On 18 September 1940, Kageneck was appointed Staffelkapitän (squadron leader) of 9. Staffel of JG 27, replacing Oberleutnant Max Dobislav who was transferred. He claimed his first aerial victory as Staffelkapitän on 20 October, a Hurricane shot down southeast of London. He was promoted to Oberleutnant (first lieutenant) on 1 October 1940. On 10 November, III. Gruppe was withdrawn from Channel operations. The Gruppe was first ordered to Diepholz Airfield and then to Vechta for a period of replenishment and equipment overhaul.

===Balkan and Malta===
In January 1941, JG 27 was ordered to relocate to Romania. Between 12 and 14 January, the ground personnel of III. Gruppe arrived in Bucharest-Băneasa, preparing for the arrival of the air elements which relocated on 2 February. Shortly after, the Gruppe moved to Giulești.

Following the Balkans campaign, III. Gruppe was briefly deployed to Sicily for actions against Malta. On 2 May, the Gruppe transferred to Gela and flew its first combat mission to Malta on 6 May, escorting Heinkel He 111 bombers from Kampfgeschwader 26 (KG 26—26th Bomber Wing). That day, Kageneck claimed a Hurricane shot down near Luqa. According to Shores, it is likely that his opponent was Pilot Officer Alan Sydney Dredge from No. 261 Squadron who made a forced landing in his Hurricane Z3057 and sustained severe burns. On 20 May, Kageneck claimed III. Gruppes last aerial victory over Malta when he shot down Pilot Officer Anthony John Reeves from No. 261 Squadron flying Hurricane N2673. On 24 May, III. Gruppe left Sicily and returned to Germany.

===Operation Barbarossa===
In June, the Wehrmacht was preparing for Operation Barbarossa, the German invasion of the Soviet, and consolidating its forces near the border established in the German–Soviet Frontier Treaty. On 4 June, III. Gruppe arrived at Suwałki before being redeployed to Sobolewo on 12 June. At the start of the invasion, JG 27, with the exception of I. Gruppe, was subordinated to VIII. Fliegerkorps and was deployed in the northern sector of Army Group Centre. On 22 June 1941, the opening day of Operation Barbarossa, III. Gruppe flew many ground support missions against Soviet airfields and forces, its first just past 03:00. Later in the day, Kageneck shot down a Tupolev SB bomber south of Vilnius.

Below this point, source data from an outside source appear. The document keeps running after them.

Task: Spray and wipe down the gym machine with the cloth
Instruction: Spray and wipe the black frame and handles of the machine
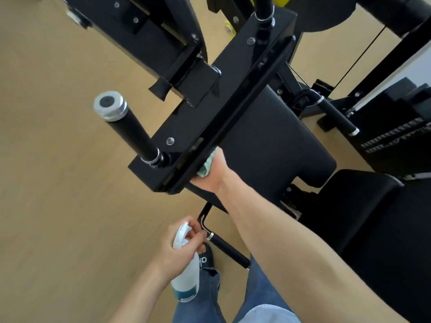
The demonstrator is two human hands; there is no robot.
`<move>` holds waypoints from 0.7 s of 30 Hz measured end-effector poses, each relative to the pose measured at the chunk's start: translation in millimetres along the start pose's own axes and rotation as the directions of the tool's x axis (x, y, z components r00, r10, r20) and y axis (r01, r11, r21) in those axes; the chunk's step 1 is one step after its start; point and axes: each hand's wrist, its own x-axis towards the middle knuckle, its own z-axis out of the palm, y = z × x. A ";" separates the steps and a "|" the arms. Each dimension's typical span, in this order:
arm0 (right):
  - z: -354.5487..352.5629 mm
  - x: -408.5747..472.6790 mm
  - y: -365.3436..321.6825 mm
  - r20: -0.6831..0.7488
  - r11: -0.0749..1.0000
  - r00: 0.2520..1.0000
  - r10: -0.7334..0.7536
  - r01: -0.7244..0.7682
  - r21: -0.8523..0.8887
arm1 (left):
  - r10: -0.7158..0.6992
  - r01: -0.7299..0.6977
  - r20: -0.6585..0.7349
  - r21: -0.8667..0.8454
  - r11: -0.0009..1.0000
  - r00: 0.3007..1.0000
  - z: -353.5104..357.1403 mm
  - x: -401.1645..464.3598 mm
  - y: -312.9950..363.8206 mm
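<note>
The black gym machine (235, 73) fills the upper middle, with a flat steel frame, a padded backrest (275, 141) and a chrome-capped handle (130, 129) sticking out to the left. My right hand (214, 173) reaches up to the frame's lower edge and holds a pale green cloth (206, 165) against the pad beside the bar; its fingers are hidden behind the frame. My left hand (172, 250) grips a white spray bottle (186, 271) with bluish liquid, low in front of me, nozzle pointing up toward the machine.
A lower black side handle (224, 245) juts out just right of the bottle. The black seat (373, 229) lies to the right, the weight stack (396, 138) beyond it. Light wooden floor (58, 183) spreads to the left. My jeans and a black slipper (205, 259) show below.
</note>
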 end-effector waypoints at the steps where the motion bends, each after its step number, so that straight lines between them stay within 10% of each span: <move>1: 2.5 -2.0 17.3 0.007 1.000 1.000 0.019 -0.019 0.000 | -0.007 0.008 0.003 -0.009 1.000 1.000 -5.4 -4.4 -8.0; 13: 39.8 -19.2 112.0 -0.407 0.972 0.891 -0.202 0.234 0.029 | 0.063 -0.065 0.072 0.017 0.998 0.995 -83.1 -38.5 -104.5; 21: 29.5 -129.4 89.1 -0.424 0.822 0.794 -0.436 0.543 0.171 | 0.235 -0.254 0.182 0.084 0.964 0.955 -91.4 -51.5 -90.3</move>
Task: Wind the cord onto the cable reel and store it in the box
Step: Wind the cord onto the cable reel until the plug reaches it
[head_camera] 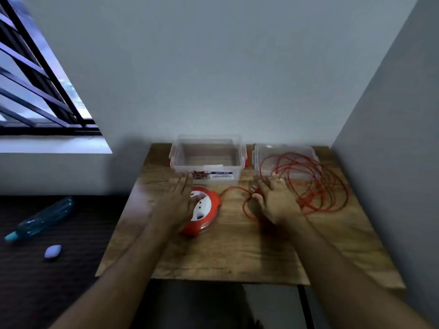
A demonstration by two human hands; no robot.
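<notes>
While both arms reach out over the small wooden table [237,245], the left hand [177,205] hangs with its fingers straight and spread just above the left edge of the red and white cable reel [202,211], gripping nothing; whether it touches the reel I cannot tell. The reel lies flat near the middle of the table, in front of the clear plastic box [207,157], which stands open at the far edge against the wall. The red cord [316,186] runs from the reel to the right and sprawls in loose loops over the right side of the table, some of them lying across the clear lid [266,155] beside the box. The right hand [273,200] is down among the nearest loops, palm down; its fingers are blurred, so I cannot tell whether they pinch the cord. To the left, on a dark surface, lie a blue bottle [45,218] on its side and a small pale oval object [52,251].
</notes>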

Following his 37th aerial victory, he was awarded the Knight's Cross of the Iron Cross (Ritterkreuz des Eisernen Kreuzes) on 30 July 1941. The following day, III. Gruppe moved to an airfield at Soltsy, located west of Lake Ilmen. From this airfield, the Gruppe fought over the combat areas near Staraya Russa, south of Lake Ilmen, and Veliky Novgorod which is north of Lake Ilmen. On 10 August, Kageneck claimed a SB-3 bomber shot down. He became an "ace-in-a-day" on 14 August, claiming his 39th to 43rd aerial victory. On 20 August, Kageneck made a forced landing in his Bf 109 E-4 (Werknummer 1326—factory number) near Chudovo. Kageneck had logged his 300th combat mission in this aircraft.

On 16 October, General der Flieger Wolfram Freiherr von Richthofen discharged III. Gruppe at Stabna, located just north of Smolensk, from operations on the Eastern Front. By this date, Kageneck had claimed 48 Soviet victories and — with his total now at 65 — was awarded the Knight's Cross of the Iron Cross with Oak Leaves (Ritterkreuz des Eisernen Kreuzes mit Eichenlaub) on 26 October 1941. He was the first pilot of JG 27 and 39th member of the German armed forces to be so honored.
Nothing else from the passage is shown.